今、俺は教師として教壇に立っている。頼りなかった弟は、今やしばしばドラマで顔を見る俳優になった。自分と似たような顔の人間が画面に映っているというのは妙な気分だったし、俺にしてみれば弟の演技の中にはいつも変わらない「弟」がいて、立派になったもんだと思いこそすれ、どうも物語に入り込めずに画面を見ていた。
けれどあの日、弟が出る舞台を見に行った。それがあの舞台だった。いつも通り、「弟を見る」つもりで行ったのに、そこにいたのは弟ではなく、物語上の人物だった。いつもの自分の分身を見るような妙な気分もなく、ただただ純粋に舞台に見入っている自分がいた。幕が下りても、俺は高揚していた。
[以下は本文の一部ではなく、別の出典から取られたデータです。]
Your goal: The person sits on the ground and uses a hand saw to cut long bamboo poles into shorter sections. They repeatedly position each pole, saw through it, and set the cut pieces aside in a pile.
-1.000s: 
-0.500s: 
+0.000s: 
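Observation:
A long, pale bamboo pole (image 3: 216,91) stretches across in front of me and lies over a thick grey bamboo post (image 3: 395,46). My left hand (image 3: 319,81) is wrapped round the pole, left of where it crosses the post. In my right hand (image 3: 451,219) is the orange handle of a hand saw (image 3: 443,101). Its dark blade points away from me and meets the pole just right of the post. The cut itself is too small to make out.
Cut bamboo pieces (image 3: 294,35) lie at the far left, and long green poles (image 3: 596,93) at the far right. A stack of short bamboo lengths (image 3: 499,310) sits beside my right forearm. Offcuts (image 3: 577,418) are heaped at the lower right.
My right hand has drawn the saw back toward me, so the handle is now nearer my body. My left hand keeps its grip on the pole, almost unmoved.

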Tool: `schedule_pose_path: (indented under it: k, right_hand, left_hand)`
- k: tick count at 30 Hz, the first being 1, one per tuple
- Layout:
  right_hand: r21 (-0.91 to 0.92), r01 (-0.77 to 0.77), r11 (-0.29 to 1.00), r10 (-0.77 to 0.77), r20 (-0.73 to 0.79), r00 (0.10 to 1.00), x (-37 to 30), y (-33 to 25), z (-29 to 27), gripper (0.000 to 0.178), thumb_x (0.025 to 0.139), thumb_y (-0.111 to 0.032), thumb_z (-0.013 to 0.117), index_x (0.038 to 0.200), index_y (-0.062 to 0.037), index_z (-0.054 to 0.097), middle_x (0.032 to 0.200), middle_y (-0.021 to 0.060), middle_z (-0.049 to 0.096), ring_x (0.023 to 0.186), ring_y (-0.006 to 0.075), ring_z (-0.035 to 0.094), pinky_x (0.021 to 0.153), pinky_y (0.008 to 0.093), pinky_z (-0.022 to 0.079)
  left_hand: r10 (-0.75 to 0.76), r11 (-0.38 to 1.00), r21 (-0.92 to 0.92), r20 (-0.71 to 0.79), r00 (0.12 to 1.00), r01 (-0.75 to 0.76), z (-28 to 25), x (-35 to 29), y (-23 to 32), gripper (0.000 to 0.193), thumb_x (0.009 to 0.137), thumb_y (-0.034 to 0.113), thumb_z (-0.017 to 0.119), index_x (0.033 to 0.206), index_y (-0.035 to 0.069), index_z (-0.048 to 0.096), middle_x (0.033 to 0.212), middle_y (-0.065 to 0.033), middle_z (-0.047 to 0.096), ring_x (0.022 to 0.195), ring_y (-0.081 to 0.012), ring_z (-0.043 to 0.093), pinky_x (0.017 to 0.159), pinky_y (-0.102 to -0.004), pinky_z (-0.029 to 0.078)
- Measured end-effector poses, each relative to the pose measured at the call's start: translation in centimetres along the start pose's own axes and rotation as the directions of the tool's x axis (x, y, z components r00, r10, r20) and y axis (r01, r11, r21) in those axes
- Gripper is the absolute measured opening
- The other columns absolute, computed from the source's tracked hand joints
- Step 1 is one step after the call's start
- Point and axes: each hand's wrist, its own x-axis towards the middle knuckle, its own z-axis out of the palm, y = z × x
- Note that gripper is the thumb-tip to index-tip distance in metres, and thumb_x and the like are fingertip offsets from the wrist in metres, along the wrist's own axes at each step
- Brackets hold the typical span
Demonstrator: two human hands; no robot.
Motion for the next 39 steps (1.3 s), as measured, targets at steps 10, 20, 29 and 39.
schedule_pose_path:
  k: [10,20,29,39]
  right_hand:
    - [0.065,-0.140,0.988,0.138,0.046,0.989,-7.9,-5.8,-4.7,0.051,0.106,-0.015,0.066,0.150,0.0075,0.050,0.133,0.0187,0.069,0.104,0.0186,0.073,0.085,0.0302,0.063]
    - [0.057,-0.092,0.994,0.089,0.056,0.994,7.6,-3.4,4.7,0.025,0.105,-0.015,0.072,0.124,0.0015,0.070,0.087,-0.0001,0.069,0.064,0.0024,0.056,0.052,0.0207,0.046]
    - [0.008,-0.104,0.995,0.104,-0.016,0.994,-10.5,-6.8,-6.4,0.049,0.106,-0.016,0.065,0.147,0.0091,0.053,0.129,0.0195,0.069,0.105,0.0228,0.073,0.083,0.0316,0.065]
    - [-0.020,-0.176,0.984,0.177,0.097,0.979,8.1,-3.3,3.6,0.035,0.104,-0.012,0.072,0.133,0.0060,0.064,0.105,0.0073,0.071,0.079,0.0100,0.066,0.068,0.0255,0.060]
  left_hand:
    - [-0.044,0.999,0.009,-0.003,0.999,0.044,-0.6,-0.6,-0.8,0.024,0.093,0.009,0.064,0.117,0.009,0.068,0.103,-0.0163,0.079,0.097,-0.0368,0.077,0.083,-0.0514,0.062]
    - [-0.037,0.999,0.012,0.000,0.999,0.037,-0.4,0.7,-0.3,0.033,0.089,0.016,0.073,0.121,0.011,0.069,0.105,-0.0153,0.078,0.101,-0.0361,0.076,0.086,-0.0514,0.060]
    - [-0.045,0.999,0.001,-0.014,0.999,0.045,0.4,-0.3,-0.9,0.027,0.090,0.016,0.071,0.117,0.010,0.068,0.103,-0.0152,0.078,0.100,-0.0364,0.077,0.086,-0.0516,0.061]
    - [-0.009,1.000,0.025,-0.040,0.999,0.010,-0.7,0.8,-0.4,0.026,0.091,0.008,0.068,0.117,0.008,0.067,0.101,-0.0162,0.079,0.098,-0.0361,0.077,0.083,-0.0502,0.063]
正月、弟は実家に帰ってきた。俺はあの舞台の話を聞きたいと思った。
「あの舞台、お前すごかったよ。お前じゃないみたいだった。お前としてはどうだった?」
そう訊いた。弟はしばし考えているようだったが、俺を見て、
「……兄さんはきついよなぁ。」
と、言った。どうして、と俺は訊いた。
「だってさ、俺は俳優だから、舞台を見たいと思って来ている観客を、自分らの最高の演技で魅せることだけを、考えりゃいいわけだけど。兄さんの生徒が全員、授業を楽しみに来るわけじゃないだろ。兄さんはきついよ。」
その時俺は、ああ、俺もこいつと同じだったんだ、と気づいた。授業という舞台上で、生徒という観客に、いかに学問の魅力を伝えるために演じるか、俺はこれまでそれをやってきたじゃないか。俺は弟と違って、はじめから教師を目指したわけじゃなかった。他にやりたいこともあった。けれど巡り巡って、お互い辿り着いたその場所で、俺たち兄弟は繋がっていたんじゃないか?コインの裏と表の様に、お互い背中合わせで顔は見えなくても、「兄弟」として生まれてきたのは、ただの偶然じゃないのかもしれない。そしてもう一つ気付いた。兄弟それぞれの背負い込んだ荷物は、もうそれぞれの背に重すぎはしないのだ。
あとがき
久々に短編を書きました。リハビリくらいの感じです。しかも聞いた話を結構そのまま書いている…。勝手にネタにしてごめんなさいなんですが、これが字書きの業です。たぶん。私自身は教師を目指す身で、働きながら通信教育課程で学んでいたりするのですが、レポート放り出してこんなことしてていいのか。。。ただ生きるためには、己を生かすためにはこういうの一番大事だと思うんです。絵も描きたいんですよ。ピアノも弾きたいんですよ。それをしないで子どもの前で仕事をすべきじゃないんです。本来はきっと。吸い取られて出がらしになっちまうんでね。